The log verifies that the code ran successfully. Now let's look at our output. The top whisker represents the largest point up to 1.5 interquartile units from the box. The top line of the box represents the 75th percentile. The horizontal line inside the box represents the median or 50th percentile. The bottom line of the box represents the 25th percentile. The bottom whisker represents the smallest point up to 1.5 interquartile units from the box. The diamond represents the mean. The blue horizontal line is the reference line we added where SATScore is 1200. Note that there are two outliers, values beyond 1.5 interquartile units. SAS displays their IDNumber values as we had requested.


Introduction to Statistical Concepts
Lesson 02, Section 4 Demo: Calculating a 95% Confidence Interval

*Please open stat0_demo3.sas to follow along with this demonstration.

Let's use PROC MEANS to calculate a 95% confidence interval for the mean of the variable SATScore in the TestScores data set. The MAXDEC= option rounds the values in the table to four decimal places. We specify that SAS should display the number of observations, the mean, the standard error of the mean, and the confidence limits of the mean at the default 95% confidence level.

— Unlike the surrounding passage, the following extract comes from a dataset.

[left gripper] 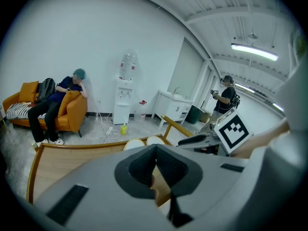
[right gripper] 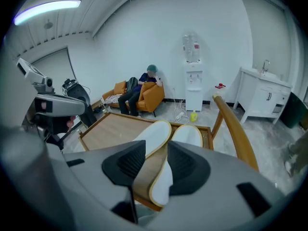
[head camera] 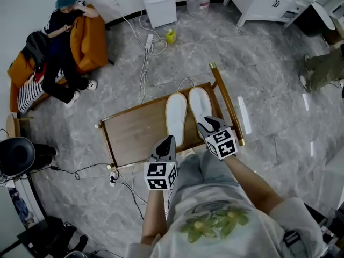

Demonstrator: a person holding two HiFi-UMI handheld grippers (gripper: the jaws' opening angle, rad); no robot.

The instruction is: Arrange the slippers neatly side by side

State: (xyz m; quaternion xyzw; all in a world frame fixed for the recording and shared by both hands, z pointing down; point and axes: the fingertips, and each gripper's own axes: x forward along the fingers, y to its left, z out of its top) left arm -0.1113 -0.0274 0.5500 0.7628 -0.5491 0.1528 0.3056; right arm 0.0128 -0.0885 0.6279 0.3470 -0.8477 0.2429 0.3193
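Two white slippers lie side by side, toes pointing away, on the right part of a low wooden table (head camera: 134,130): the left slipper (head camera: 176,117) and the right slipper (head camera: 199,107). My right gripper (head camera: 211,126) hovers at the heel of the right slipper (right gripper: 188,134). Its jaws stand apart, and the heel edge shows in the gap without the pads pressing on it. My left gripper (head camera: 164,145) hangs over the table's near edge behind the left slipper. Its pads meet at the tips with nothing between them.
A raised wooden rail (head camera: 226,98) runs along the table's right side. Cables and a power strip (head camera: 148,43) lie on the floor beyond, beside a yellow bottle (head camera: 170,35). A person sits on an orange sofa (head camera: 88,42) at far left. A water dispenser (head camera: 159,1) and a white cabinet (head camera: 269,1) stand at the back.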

proc means data=statdata.testscores maxdec=4
           n mean stderr clm;
   var SATScore;
   title '95% Confidence Interval for SAT';
run;
title;

Let's look at the output. The sample size is 80. The mean of SATScore is 1190.625. The standard error of the mean is 16.4416. The standard error measures the variability of the sample mean or how much variability we expect in the distribution of all means of samples of size n. (n=80 in this example.) The 95% confidence interval of the mean is 1157.9 to 1223.4.

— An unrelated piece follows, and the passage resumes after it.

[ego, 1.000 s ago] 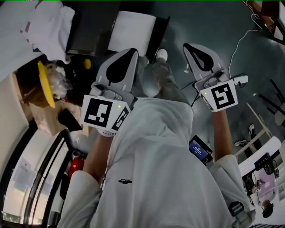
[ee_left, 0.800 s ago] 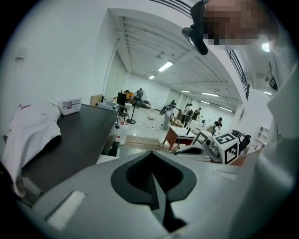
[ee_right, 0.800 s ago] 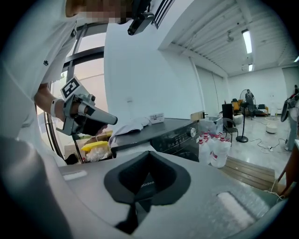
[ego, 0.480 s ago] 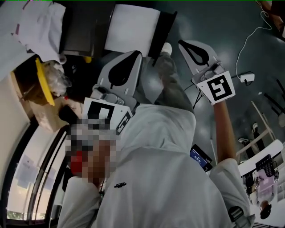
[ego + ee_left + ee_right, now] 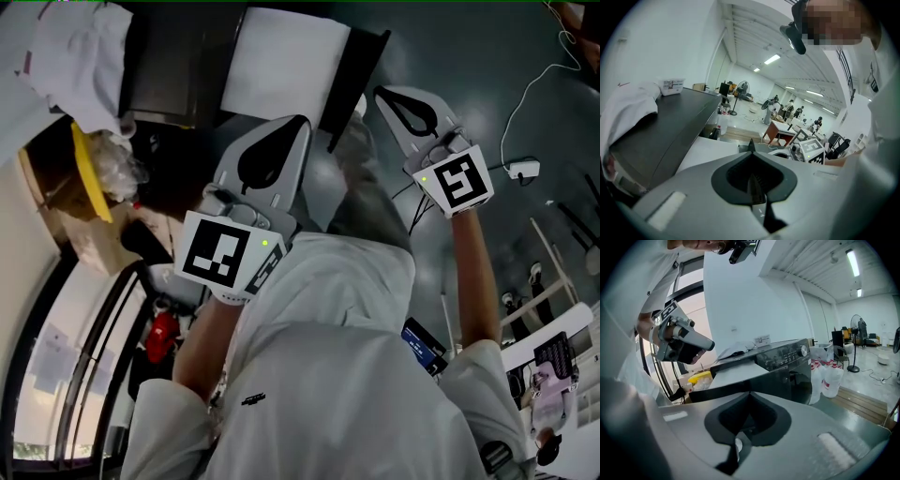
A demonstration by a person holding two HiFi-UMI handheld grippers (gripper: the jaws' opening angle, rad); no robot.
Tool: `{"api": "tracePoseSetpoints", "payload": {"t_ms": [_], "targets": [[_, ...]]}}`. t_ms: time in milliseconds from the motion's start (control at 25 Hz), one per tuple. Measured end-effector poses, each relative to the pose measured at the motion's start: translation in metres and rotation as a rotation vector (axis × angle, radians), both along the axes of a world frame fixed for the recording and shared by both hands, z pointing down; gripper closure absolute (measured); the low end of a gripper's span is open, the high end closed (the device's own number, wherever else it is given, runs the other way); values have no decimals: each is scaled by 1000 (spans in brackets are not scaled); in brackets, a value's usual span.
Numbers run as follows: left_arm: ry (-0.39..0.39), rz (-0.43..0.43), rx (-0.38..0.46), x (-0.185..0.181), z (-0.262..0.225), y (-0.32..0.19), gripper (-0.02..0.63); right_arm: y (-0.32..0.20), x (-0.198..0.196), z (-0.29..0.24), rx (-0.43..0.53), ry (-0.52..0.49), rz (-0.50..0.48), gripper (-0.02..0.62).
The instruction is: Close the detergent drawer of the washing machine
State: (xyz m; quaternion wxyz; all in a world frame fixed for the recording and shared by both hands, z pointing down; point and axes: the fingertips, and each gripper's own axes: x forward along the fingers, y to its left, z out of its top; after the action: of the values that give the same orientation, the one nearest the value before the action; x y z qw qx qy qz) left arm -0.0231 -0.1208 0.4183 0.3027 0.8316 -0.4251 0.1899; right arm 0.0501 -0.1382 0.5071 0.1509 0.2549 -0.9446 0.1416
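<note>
Both tools are pinched shut with nothing in them. The left gripper (image 5: 751,144) has its jaws meeting at the tips over bare air, and the right gripper (image 5: 750,393) is the same. They hover side by side out in front of the person, touching nothing. Up at 12 o'clock in the head view sits the dark washing machine (image 5: 787,363), with a white cloth (image 5: 66,47) dumped on top. The detergent drawer (image 5: 281,58), as far as I can tell, is the white slab with the dark front edge sticking out toward the person — about 12 o'clock off the left tip, 10 o'clock off the right. So it's open. I'd call this the approach step, no contact yet. The next move wants a closed tip set square on that dark front edge, then a straight push in — go off-centre and it may bind.
</note>
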Motion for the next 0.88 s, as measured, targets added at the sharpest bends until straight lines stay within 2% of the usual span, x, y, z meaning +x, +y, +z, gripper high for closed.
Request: {"api": "tracePoseSetpoints", "payload": {"t_ms": [200, 560, 880], "targets": [[5, -24, -17, -5, 9, 1, 589, 2, -12, 10, 18, 32, -53, 594], [22, -29, -52, -9, 24, -1, 589, -3, -21, 5, -25, -48, -31, 594], [16, -22, -62, -7, 23, -1, 589, 0, -25, 8, 22, 54, -116, 594]]}}
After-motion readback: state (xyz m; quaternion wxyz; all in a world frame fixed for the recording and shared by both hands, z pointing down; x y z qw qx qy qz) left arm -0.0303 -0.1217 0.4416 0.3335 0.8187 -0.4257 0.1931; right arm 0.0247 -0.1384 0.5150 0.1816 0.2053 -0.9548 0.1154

How does this relate to your original question? You want to know whether the average SAT score for the Carver County magnet high schools is different from the standard of 1200 set by the school board. Even though the sample mean of 1190.6 is not exactly 1200, the confidence interval of 1157.9 to 1223.4 contains the value 1200. This is evidence that the value of 1200 is at least a reasonable candidate for the true population mean. Hence, you can conclude that 1190.6 is a reasonably likely sample mean for a random sample drawn from a population centered around 1200.

Of course, this logic applies only if you can assume that the population of means is normally distributed, and the standard deviation of the sample is a good estimate of the standard deviation of the population. This concept is discussed further in the section on hypothesis testing.

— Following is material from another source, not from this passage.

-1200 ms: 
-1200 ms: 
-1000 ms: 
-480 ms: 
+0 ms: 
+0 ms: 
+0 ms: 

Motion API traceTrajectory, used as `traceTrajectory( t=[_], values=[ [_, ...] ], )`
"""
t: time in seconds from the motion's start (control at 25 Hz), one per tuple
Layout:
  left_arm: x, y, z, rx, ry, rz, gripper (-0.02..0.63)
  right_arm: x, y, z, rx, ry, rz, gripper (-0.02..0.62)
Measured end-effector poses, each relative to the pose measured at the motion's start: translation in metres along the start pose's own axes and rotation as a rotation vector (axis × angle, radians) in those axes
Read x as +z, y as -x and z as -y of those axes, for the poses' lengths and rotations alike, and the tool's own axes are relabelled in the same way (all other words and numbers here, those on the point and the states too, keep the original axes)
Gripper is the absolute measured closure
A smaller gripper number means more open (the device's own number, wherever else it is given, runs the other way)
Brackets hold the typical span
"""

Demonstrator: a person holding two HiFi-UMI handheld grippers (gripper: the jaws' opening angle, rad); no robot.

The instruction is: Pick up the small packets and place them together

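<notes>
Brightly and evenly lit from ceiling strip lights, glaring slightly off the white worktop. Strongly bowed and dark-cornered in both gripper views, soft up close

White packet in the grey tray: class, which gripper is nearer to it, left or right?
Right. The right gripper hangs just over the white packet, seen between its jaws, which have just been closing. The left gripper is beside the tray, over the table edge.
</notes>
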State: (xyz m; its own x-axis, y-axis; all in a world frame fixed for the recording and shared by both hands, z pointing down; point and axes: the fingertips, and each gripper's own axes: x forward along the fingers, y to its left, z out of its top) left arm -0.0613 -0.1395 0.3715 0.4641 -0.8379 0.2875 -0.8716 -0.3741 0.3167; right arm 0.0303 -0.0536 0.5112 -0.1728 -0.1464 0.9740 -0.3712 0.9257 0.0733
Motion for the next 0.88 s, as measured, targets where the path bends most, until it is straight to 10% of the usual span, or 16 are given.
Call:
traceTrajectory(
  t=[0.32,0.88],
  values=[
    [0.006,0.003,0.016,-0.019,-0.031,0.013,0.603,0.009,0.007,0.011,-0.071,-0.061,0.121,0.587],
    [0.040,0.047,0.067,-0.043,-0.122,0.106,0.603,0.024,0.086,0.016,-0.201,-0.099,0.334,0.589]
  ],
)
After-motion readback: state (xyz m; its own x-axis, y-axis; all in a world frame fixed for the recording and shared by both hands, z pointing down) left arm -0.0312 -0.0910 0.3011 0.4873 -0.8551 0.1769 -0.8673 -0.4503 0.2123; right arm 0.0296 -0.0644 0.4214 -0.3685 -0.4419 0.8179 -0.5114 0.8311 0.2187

Introduction to Statistical Concepts
Lesson 02, Section 5 Demo: Using PROC UNIVARIATE to Perform a Hypothesis Test

*Please open stat0_demo4.sas to follow along with this demonstration.

This program uses PROC UNIVARIATE to test the hypothesis that the mean of SATScore is equal to 1200. Your null hypothesis is that the population's mean SAT score for the Carver County magnet high schools is 1200. Your alternative hypothesis is that the population's mean SAT score is not 1200. Let's submit this program and take a look at the output SAS produces.

ods select testsforlocation;
proc univariate data=statdata.testscores mu0=1200;
   var SATScore;
   title 'Testing Whether the Mean of SAT Scores = 1200';
run;
title;

The Tests for Location table provides the t statistic, labeled Student's t, and the corresponding p-value. The p-value is greater than the significance level, or α, of 0.05 that we had set. Note by the way that it is a coincidence that the t statistic and p-value have the same numeric value (although one is positive and the other negative). Because the p-value is greater than alpha, we fail to reject the null hypothesis. Therefore, we believe that there is no statistical difference between the sample mean of 1190 and the hypothesized mean of 1200.

Here's another way to look at it. If the null hypothesis is true, how likely are we to see a t statistic with an absolute value of .5702 or greater? Well, about 57% of the time. This value confirms that we do not have enough evidence to reject the null hypothesis. To summarize: the original question was whether the mean SAT score for Carver County magnet high school students equals 1200. From this hypothesis test, we conclude that there is not enough evidence to say that the sample mean score of 1190.625 is statistically different from 1200.